Kalus' ethics disclosure filing lists a number of ventures in Illinois and Florida from which she and her husband derived income in 2021.

They include his role as the medical director – and hers as a consultant – to the Chicago-based Primary and Intermediate Care Solutions LLD dba Doctors Test Centers, that had COVID-related contracts for a time in Rhode Island, Key West, Fla. and Chicago, Ill.

The filing also lists his roles in JW plastic Surgery and JW Holdings LLC , based at 20 W. Ontario Street in Chicago.

When asked in April if Kalus would make her tax returns public, her campaign said: "Ashley had to file for an extension, but will release her returns upon completion."

Asked again earlier this week, her spokesman Matt Hanrahan said: "Ashley's latest return has not yet been filed."

McKee has made his tax returns public every year since his tough race to win reelection as lieutenant governor in 2018.

With the Oct. 15 deadline nearing for taxpayers who filed for extensions, his campaign spokeswoman Alana O'Hare told The Journal on Thursday:

"As you know, the Governor filed for an extension on his taxes for this past year and he expects them to be completed in the near future....[And] just as he has done in years past, he will release them publicly once they are filed.

"We hope Ashley Kalus will also release at least three years of tax returns as well," she said.

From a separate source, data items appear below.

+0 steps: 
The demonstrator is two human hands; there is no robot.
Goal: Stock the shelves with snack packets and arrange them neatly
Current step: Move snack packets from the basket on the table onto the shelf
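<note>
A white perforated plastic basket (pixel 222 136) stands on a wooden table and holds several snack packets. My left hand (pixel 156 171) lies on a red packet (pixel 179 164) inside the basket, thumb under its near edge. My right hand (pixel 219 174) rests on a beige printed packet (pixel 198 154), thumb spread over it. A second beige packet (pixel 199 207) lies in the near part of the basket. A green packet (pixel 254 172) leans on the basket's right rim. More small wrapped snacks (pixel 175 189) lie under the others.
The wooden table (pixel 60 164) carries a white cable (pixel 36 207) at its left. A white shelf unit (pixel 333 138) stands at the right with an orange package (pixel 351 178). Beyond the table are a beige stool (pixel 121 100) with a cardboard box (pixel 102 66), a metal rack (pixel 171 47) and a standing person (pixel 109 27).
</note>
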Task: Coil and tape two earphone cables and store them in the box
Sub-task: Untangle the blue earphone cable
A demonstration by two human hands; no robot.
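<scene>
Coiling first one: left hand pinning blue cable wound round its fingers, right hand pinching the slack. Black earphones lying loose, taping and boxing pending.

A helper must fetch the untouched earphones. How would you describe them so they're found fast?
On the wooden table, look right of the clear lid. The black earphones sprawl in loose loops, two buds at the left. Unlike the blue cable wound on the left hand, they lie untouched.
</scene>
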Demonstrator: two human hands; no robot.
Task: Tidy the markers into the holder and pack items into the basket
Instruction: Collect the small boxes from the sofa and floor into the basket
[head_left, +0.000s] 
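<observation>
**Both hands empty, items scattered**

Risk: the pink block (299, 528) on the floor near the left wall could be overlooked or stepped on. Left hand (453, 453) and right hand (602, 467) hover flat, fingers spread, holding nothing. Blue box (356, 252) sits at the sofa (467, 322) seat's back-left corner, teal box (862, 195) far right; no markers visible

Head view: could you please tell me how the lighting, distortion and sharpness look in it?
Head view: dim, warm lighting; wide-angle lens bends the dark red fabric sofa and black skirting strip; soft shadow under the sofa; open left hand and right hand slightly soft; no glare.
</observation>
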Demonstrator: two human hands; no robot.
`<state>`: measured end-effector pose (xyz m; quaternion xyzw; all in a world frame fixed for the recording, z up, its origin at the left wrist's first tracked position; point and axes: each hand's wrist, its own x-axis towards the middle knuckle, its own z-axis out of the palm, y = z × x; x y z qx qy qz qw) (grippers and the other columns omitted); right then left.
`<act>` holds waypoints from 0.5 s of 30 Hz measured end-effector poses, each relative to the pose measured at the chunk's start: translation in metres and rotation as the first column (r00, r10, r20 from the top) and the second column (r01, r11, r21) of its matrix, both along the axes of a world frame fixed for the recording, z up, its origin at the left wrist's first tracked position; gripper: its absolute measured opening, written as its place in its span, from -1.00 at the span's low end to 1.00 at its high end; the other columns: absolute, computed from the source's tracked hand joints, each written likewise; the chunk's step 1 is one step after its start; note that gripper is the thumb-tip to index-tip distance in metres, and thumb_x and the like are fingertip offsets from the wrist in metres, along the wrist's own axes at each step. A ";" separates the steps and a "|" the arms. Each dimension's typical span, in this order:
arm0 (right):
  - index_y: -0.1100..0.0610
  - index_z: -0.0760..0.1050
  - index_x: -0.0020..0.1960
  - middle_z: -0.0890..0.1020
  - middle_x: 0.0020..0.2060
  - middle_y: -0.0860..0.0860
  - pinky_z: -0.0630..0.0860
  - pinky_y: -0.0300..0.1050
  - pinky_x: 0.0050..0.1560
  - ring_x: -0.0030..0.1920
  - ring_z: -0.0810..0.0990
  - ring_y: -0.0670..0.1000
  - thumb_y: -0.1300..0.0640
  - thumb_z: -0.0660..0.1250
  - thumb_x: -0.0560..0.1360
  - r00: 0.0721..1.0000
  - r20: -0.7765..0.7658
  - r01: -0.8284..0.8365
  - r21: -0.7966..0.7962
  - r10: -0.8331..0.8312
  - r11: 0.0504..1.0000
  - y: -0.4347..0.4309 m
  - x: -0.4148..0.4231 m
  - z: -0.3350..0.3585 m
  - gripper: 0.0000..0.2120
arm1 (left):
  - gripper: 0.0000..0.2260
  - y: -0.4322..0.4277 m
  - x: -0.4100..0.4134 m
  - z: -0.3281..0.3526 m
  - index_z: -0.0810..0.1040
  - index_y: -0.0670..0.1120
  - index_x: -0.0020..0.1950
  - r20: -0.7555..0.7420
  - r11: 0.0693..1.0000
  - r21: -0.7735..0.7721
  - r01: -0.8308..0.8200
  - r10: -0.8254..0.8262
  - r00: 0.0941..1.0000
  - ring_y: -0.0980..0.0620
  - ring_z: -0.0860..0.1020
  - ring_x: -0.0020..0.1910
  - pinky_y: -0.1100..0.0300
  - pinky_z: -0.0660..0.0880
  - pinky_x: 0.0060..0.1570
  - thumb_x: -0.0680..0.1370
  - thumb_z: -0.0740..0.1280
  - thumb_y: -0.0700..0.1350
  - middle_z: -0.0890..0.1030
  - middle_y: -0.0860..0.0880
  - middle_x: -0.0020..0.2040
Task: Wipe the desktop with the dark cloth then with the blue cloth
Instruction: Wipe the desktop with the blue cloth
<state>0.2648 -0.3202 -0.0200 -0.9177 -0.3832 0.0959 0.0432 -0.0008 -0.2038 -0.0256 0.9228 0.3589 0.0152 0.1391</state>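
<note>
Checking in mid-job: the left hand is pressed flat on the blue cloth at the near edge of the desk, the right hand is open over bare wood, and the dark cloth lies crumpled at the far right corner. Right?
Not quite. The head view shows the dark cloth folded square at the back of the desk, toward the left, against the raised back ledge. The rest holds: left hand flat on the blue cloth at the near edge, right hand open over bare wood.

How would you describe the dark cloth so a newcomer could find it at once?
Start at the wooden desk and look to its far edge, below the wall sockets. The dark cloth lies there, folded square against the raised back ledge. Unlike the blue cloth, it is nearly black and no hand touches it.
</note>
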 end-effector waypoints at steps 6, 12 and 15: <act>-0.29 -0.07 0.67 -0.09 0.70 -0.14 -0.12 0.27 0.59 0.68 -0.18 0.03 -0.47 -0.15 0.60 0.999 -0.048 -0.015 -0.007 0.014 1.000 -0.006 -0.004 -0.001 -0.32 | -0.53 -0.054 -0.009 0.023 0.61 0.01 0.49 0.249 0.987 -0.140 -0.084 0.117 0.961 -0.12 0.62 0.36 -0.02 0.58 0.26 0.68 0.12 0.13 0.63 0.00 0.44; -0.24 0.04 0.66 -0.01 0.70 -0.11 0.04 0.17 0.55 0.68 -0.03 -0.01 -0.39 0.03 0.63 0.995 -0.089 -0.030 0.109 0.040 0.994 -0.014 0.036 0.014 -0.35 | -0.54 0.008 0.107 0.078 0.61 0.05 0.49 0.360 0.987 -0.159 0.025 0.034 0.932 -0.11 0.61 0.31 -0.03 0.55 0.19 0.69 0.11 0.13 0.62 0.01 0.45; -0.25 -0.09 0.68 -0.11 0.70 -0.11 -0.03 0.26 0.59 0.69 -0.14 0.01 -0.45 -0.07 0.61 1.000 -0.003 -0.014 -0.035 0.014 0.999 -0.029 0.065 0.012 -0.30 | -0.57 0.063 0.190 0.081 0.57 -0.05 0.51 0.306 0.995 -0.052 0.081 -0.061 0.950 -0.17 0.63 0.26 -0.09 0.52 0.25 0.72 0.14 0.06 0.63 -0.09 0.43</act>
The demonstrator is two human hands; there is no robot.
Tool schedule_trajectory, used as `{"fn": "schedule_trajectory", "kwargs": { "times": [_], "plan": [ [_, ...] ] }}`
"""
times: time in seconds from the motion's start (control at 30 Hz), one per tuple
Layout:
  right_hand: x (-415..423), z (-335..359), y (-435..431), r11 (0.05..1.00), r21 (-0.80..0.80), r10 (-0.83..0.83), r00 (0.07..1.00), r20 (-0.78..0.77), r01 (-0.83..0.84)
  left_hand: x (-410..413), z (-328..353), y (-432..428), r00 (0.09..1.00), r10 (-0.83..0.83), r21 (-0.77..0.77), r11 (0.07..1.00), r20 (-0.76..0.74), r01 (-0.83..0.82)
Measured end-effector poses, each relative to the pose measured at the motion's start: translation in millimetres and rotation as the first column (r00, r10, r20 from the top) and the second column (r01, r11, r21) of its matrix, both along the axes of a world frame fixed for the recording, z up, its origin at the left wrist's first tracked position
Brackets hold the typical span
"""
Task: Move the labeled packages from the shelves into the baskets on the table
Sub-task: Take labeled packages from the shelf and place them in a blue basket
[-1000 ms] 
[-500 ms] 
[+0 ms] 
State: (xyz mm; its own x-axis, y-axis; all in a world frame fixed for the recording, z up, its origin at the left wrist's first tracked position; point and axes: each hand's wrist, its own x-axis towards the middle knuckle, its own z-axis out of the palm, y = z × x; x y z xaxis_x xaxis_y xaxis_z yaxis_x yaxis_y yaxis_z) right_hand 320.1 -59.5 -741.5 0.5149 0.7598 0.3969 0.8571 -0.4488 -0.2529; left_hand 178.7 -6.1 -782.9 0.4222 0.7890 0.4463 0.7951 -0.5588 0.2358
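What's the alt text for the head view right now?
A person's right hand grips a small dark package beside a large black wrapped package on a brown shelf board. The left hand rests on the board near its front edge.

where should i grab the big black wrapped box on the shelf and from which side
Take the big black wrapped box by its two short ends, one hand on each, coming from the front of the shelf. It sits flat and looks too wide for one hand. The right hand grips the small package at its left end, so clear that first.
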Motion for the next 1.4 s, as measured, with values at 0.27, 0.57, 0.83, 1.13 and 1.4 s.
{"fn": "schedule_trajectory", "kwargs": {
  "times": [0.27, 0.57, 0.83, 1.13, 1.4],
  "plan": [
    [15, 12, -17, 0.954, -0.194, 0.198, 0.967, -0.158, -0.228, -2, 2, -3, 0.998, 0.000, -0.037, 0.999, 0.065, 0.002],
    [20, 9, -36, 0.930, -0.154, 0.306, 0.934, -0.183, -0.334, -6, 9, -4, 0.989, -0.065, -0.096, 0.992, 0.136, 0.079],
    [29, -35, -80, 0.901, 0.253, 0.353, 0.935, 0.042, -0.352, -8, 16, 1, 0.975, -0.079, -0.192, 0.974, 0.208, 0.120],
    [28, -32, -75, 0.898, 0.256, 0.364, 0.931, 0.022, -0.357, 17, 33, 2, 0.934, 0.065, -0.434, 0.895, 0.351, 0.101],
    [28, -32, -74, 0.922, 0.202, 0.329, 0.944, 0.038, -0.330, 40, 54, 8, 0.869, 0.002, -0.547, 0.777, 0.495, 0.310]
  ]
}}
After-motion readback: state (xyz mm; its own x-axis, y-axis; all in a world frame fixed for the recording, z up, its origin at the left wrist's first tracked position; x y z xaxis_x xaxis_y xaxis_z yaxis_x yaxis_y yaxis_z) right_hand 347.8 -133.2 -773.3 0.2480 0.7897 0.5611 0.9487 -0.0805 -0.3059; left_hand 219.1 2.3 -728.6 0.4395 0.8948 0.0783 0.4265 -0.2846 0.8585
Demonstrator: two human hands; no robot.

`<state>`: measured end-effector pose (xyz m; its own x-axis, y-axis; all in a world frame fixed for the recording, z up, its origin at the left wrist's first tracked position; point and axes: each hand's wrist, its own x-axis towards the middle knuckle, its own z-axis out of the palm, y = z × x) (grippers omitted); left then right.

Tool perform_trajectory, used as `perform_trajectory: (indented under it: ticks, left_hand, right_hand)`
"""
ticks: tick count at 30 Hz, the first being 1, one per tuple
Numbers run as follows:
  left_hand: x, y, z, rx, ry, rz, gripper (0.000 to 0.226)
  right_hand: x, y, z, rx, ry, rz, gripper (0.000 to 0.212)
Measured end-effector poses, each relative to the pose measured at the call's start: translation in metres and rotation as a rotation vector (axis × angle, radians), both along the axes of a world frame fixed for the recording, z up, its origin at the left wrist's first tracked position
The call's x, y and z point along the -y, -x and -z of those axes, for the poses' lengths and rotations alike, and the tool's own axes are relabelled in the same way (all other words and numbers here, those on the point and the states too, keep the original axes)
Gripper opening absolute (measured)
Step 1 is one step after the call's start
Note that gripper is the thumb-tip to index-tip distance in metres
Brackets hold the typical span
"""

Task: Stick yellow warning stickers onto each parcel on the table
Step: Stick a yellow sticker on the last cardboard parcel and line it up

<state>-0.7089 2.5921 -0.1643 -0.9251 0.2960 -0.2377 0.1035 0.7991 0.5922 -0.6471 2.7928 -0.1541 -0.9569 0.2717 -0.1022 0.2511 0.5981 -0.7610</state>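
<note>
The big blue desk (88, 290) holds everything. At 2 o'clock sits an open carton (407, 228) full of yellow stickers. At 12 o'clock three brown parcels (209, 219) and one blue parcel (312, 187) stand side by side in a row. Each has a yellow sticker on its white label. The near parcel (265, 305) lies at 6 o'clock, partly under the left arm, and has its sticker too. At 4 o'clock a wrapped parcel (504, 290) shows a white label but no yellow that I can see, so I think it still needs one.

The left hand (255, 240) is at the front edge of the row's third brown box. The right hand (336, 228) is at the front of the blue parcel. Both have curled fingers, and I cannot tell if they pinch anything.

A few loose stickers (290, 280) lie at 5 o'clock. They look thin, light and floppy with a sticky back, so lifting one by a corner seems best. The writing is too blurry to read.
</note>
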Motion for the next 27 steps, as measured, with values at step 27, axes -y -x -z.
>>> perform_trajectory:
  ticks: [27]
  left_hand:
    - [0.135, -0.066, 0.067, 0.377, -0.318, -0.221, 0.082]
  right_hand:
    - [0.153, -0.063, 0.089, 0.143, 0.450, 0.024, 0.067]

So what do we know about the McKees' 2021 sources of income?

McKee's 2021 financial disclosure filing with the Ethics Commission indicates that he resigned his seat on the board of Blackstone Valley Prep – the charter school he helped found – within days of becoming governor on March 2, 2021.

He still listed himself as VP of the family-run McKee Brothers Oil as well, having told The Journal during a wide-ranging interview last month that he had relinquished the title.

The company is one of dozens of property owners embroiled in a long-running fight in federal court over who-owes-how-much for the cleanup of the Peterson/Puritan Superfund site, a polluted property that covers 980 acres in Cumberland and Lincoln along the Blackstone River.

In 2021, McKee's wife, Susan, was still working as a reading specialist at the Highlander Charter School in Providence. She is not teaching this year.